The DC motor used on the MK5 Extruder head seems unusually prone to sudden death, either by mechanical failure or something electrical. A stalled or shorted DC motor becomes a low resistance that destroys the A3977 H-bridge driver chip on the Extruder Controller board.
Makerbot recommends inserting a 10 Ω power resistor in series with the motor, so as to limit the maximum current. Other folks have build a diode decoded relay driver that’s certainly more durable than the A3977.
Downsides:
The power resistor reduces the voltage available to the motor, which draw something like 40 mA when unloaded and up to maybe 250 mA at full load. I don’t know what load the extruder puts on it, but at 100 mA the resistor drops 1 V, which seems excessive.
The relays seem like a nice solution, but they go clickety-clack and require actually building something, of which I’ve had quite enough lately, thank you very much.

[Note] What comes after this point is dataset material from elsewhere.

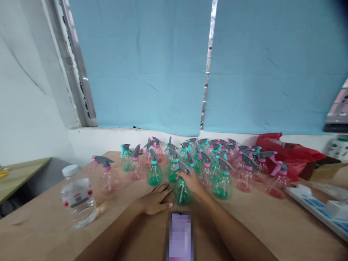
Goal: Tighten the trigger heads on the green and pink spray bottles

While I was mooching those lugs, my buddy Eks suggested simply putting a low-wattage 12 V incandescent lamp in series with the motor. The cold filament has a very low resistance, but limits the current when if the motor shorts out.

A bit of rummaging in the Lamp Box produced an old automotive #89 lamp that allows 560 mA into a dead short, which works out to 7 W.
If the motor draws 100 mA, it drop only 100 mV: good enough!
Not finding a suitable socket in the heap, I wired it in by soldering the wires directly to the brass shell and central solder tip and taping up the mess. Next time I get near the local AutoZone I’ll pick up a socket.
The Anderson Powerpoles may look like overkill, but they make life a lot easier when you’re fiddling with the machinery all the time.
Now, the lamp won’t prevent inductive transients from blowing away those puny signal-level Zener diodes that should protect the A3977 chip, but it’s exactly what you need for long-term overload prevention.
[Update: An experiment that shows why a lamp works better than a fuse.]
As an added benefit, when the bulb lights up you know the Extruder Motor has died!